Enough about crybabies, let’s discuss Lompoc Tollhouse. I think you will all agree he is a titan of New Age holistic scholarship. His first book, Out of Mind, Out of Coins for Parking: A New Paradigm, is required reading in many junior colleges, universities, and the Ninth Circuit Court.
You’ve seen Lompoc Tollhouse on television, comically fumbling around, losing his place, forgetting his point. (How endearing!) You’ve participated in his expensive webinars, learning in detail his theory of mind ghosts and how they are caused by guilt and are responsible for the ringing in your ears after a loud noise.
As you can imagine, I was flattered when Tollhouse called, asking me to write for him. (He would have written this little book himself, but the subject matter was so critical that he wanted the job done right the first time.)
Frankly, I was astounded when he told me his latest two findings. In a hushed voice, a little slurred—he may have been drinking—Lompoc Tollhouse informed me that after years of research he had uncovered two universal game changers. Lompoc Tollhouse had learned . . .
. . . A REVOLUTIONARY NEW METHOD TO RAPIDLY ALTER YOUR CONSCIOUSNESS AND ACHIEVE COMPLETE SPIRITUAL ENLIGHTENMENT IN ONLY HOURS . . .

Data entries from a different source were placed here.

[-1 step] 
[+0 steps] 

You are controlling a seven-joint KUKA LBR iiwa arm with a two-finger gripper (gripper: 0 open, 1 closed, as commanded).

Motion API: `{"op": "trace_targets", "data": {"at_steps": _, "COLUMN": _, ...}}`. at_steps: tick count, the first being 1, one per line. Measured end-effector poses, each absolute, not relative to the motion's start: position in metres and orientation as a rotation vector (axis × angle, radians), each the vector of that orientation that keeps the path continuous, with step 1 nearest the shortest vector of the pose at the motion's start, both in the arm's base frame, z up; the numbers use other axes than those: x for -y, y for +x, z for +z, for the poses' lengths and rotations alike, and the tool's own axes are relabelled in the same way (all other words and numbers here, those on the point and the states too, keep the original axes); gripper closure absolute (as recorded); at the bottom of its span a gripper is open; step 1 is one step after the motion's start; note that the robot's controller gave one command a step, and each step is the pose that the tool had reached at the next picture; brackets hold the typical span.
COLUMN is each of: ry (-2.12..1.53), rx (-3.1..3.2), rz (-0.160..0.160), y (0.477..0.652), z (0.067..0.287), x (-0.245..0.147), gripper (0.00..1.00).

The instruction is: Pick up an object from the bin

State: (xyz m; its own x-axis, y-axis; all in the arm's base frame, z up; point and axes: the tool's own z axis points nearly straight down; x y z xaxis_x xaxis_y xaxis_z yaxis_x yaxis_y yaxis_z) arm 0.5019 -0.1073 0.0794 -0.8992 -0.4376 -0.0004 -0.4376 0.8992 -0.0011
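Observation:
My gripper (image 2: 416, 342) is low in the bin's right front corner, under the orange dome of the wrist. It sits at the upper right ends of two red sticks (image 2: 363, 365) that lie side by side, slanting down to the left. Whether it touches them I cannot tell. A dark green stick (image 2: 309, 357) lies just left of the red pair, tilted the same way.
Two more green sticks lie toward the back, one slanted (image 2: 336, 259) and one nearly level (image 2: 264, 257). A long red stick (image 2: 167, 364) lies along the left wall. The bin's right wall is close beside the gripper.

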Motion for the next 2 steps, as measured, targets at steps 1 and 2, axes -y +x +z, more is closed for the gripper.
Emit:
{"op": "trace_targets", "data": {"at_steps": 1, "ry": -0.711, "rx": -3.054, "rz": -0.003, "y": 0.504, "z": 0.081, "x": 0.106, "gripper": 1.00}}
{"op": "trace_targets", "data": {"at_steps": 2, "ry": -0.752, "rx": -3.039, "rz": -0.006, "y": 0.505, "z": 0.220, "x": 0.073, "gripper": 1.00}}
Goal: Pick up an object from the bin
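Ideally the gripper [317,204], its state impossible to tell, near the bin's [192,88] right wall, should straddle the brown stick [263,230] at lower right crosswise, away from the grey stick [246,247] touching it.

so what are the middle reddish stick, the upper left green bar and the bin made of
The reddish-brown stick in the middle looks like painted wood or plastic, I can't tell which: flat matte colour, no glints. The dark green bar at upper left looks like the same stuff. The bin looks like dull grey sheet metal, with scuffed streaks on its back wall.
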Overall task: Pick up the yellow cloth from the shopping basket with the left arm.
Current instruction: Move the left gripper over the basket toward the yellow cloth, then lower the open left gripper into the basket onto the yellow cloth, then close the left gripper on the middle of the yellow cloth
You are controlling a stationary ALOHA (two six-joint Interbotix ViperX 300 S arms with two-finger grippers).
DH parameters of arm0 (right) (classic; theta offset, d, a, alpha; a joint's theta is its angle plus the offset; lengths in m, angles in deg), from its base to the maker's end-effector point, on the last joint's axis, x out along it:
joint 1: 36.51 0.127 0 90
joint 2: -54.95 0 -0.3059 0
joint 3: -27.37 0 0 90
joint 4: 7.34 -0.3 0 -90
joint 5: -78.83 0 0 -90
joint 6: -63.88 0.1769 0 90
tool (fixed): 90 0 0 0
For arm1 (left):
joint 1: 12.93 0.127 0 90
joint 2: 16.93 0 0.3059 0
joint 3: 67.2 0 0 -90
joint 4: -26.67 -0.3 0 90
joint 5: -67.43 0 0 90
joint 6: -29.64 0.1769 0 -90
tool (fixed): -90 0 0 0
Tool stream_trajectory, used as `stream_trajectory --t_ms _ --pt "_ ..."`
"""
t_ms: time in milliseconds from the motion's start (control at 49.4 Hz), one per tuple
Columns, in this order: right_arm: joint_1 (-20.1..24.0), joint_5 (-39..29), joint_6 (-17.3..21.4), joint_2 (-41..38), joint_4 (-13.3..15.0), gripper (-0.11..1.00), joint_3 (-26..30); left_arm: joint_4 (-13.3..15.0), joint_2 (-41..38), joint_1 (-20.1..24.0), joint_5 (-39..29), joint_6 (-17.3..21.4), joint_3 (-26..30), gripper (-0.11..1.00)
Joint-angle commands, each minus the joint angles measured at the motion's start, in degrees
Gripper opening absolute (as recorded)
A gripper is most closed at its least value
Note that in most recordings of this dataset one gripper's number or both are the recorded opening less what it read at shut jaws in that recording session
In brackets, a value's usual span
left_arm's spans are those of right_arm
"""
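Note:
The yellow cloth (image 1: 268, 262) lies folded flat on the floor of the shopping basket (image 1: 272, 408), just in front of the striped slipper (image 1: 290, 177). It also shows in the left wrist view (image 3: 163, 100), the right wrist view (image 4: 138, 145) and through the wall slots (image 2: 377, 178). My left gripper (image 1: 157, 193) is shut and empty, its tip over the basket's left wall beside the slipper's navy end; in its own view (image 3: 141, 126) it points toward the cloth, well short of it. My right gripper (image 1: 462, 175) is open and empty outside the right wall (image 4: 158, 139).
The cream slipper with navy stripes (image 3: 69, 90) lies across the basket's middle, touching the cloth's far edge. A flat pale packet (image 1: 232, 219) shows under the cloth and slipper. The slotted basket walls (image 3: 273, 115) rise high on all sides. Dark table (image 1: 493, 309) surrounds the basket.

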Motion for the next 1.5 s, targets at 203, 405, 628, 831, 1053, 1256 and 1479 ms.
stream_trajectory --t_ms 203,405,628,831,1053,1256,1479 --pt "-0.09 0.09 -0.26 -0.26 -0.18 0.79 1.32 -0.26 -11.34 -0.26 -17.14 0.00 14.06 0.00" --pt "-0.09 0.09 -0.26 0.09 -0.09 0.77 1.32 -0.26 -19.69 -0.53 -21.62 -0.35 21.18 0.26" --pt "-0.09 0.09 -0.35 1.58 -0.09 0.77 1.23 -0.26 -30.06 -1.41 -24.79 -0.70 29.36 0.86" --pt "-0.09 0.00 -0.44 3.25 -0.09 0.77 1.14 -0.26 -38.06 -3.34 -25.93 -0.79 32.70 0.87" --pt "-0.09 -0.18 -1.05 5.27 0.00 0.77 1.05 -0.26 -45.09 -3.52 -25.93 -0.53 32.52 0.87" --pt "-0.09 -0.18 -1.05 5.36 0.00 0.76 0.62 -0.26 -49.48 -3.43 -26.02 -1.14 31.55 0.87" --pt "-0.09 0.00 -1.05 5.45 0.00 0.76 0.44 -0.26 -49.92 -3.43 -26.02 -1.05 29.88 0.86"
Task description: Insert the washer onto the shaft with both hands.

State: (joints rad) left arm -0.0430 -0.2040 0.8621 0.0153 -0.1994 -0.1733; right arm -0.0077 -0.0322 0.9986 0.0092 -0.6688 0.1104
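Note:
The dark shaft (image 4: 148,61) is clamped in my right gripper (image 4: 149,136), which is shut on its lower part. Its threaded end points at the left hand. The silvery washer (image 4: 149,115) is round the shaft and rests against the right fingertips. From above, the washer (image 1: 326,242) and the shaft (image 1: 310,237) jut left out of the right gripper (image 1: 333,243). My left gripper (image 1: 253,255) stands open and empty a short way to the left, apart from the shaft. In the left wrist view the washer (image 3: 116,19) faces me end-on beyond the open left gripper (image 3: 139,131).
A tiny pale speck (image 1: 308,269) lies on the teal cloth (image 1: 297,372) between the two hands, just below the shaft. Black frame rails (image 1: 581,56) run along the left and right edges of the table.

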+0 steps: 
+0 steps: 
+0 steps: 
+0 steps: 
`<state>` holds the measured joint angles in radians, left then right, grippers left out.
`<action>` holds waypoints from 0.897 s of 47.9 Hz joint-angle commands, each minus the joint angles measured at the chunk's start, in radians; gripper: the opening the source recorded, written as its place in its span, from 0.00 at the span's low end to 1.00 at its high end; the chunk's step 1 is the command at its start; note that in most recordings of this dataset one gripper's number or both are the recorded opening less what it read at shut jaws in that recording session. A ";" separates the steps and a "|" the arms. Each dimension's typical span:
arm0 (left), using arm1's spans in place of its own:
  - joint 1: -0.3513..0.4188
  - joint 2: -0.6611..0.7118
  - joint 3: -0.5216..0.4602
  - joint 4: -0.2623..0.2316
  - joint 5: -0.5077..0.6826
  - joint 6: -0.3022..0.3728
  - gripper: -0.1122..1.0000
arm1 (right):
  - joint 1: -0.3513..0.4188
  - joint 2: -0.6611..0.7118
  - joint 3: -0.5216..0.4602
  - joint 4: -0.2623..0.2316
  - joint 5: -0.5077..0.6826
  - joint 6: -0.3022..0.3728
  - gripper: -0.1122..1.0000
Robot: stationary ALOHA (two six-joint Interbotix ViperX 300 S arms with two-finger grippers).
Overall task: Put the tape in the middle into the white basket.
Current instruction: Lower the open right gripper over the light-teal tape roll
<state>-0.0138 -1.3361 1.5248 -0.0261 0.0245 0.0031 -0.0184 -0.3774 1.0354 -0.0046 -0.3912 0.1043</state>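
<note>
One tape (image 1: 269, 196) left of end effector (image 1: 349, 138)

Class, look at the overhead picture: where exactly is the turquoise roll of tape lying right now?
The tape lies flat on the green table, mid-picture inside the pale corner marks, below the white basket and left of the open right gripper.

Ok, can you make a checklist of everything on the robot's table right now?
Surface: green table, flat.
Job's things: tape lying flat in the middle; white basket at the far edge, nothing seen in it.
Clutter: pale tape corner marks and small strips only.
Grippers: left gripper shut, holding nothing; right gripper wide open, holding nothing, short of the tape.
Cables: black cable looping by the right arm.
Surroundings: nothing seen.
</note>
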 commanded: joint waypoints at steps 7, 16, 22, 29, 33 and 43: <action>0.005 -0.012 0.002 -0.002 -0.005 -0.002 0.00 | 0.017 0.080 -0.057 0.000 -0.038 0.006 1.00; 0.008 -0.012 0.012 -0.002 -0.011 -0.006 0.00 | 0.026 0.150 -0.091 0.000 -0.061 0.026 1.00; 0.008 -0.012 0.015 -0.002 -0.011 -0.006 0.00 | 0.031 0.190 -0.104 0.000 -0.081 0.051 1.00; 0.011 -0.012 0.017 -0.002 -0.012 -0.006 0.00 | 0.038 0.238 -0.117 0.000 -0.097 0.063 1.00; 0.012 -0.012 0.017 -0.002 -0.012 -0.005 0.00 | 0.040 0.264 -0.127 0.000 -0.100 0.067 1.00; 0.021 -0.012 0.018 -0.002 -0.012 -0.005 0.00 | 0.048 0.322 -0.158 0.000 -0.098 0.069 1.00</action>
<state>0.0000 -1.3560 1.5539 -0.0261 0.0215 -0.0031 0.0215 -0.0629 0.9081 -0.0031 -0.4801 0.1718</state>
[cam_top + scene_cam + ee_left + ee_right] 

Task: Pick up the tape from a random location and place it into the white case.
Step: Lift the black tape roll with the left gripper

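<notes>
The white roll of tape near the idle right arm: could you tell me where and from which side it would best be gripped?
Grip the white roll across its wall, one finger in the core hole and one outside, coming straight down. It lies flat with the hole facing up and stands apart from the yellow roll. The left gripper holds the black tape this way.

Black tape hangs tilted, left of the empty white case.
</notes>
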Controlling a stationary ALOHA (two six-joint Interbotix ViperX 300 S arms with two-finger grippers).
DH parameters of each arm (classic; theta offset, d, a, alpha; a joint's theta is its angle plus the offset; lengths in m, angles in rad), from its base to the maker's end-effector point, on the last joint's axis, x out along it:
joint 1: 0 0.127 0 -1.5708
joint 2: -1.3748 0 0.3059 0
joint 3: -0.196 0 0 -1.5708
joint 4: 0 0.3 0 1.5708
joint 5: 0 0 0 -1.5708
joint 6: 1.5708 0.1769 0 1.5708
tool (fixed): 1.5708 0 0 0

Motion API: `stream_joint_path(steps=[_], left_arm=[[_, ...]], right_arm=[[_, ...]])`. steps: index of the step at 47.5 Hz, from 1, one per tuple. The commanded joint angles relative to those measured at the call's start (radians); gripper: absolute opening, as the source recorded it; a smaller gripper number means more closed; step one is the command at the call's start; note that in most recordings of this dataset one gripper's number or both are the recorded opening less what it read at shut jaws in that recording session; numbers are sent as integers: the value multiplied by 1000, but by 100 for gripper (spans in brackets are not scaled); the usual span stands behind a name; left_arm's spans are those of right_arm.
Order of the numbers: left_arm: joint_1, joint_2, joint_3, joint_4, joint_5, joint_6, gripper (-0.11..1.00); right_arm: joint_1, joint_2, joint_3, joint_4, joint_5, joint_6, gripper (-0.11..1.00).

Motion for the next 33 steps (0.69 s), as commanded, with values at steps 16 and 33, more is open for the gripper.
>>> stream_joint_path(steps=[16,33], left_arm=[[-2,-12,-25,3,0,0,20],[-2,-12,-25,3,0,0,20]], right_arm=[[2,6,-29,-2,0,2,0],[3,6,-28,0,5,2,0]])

. . . and he had torn the curtain aside, forcing into the light . . .
. . . POWERFUL SHADOWY FORCES THAT DO NOT UNDER ANY CIRCUMSTANCES WANT YOU ENLIGHTENED EVER!!!
Wow! That’s a lot to have laid on you in one phone call. I was totally blown away. But when Lompoc Tollhouse begged me to bring his ideas to millions of desperate people, I said ‘no.’
I turned him down flat.
Before we continue, I just realized many of you haven’t purchased this book. You’re reading the handful of free pages available online. Naturally, you’re wary of extravagant promises for rapid spiritual enlightenment. I don’t blame you for being cautious. The history of spiritual enlightenment is also the history of hucksterism and the grand swindle.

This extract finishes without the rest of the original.